A practical medical image cryptosystem with parallel acceleration

Modern medical imaging techniques, e.g., CT and MRI, can produce many privacy-sensitive images, which are usually stored or transmitted through Picture Archiving and Communication Systems (PACS). To prevent image disclosure, various encryption algorithms for protecting medical images have been introduced, such as chaotic encryption with satisfying security. Considering a practical application, we observe that medical images are usually generated in a batch manner for a particular patient. Yet, existing encryption algorithms are mostly designed for a single image, resulting in low encryption efficiency in a batch setting.
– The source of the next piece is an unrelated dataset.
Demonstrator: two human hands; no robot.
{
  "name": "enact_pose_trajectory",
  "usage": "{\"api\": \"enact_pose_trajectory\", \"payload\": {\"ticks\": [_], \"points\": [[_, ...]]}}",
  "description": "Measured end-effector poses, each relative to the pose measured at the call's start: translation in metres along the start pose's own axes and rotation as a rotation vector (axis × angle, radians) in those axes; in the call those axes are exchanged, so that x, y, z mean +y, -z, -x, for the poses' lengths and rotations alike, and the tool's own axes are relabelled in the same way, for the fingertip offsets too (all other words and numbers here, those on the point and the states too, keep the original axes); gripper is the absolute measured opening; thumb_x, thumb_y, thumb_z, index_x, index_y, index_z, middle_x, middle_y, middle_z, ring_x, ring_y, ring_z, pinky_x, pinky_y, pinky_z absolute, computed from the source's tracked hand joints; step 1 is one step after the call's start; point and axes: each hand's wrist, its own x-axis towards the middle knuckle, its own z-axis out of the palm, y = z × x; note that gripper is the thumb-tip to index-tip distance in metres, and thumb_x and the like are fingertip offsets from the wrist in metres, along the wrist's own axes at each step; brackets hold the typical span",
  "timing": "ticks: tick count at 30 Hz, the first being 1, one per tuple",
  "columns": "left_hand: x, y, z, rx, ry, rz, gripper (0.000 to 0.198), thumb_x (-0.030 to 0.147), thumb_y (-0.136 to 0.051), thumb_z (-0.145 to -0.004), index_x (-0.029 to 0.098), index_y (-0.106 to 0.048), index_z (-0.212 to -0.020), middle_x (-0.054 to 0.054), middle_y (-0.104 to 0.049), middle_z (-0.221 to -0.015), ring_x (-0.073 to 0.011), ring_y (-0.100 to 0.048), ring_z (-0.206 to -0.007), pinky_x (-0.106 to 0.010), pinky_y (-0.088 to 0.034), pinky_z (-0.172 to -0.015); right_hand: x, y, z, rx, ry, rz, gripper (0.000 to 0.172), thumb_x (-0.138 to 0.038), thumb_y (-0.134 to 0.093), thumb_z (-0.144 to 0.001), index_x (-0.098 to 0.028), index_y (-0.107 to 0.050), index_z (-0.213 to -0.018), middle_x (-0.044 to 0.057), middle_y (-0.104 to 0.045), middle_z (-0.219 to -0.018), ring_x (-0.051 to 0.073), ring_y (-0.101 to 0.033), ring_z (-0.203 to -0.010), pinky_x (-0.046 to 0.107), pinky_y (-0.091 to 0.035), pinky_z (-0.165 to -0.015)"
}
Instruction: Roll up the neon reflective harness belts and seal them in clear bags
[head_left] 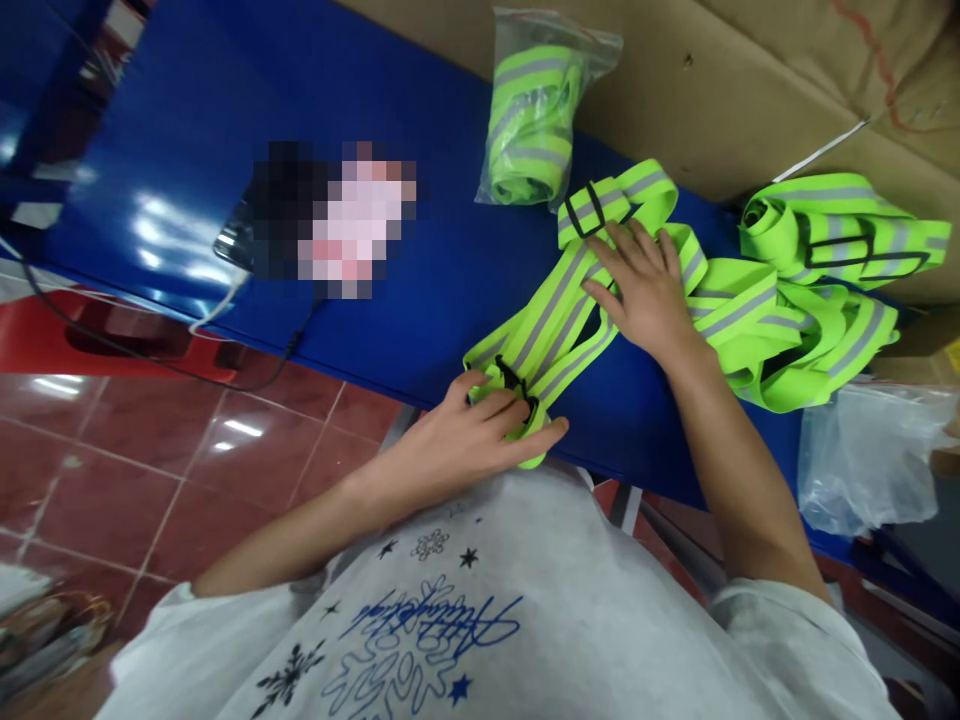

Specifically, when encrypting multiple images, a qualified algorithm should be sensitive to any tiny changes of an image, i.e., spreading encryption influence of this change to the whole image set. Besides, parallel encryption naturally adapts to the batching images for speeding up, which should be considered. Thus, we aim at medical scenarios and propose a fast-and-practical cryptosystem by employing chaotic encryption and parallel computing. Our idea builds on a “permutation-substitution” architecture of chaotic encryption. In the permutation stage, the batch images are divided into multiple groups. Next, multi-threads can generate permutation coordinates parallelly in each group for saving time, in which multiple images are shuffled at one go. In the substitution stage, encryption over neighboring images via extended cipher-block-chaining (CBC) mode guarantees desirable diffusion in the whole image set. Our solution not only saves encryption time largely but also strengthens the individual’s privacy. The time complexity shows superior efficiency to counterparts, say, speeding up permutation by ∼ 60% . And the results of security analyses confirm that our cryptosystem can resist various attacks.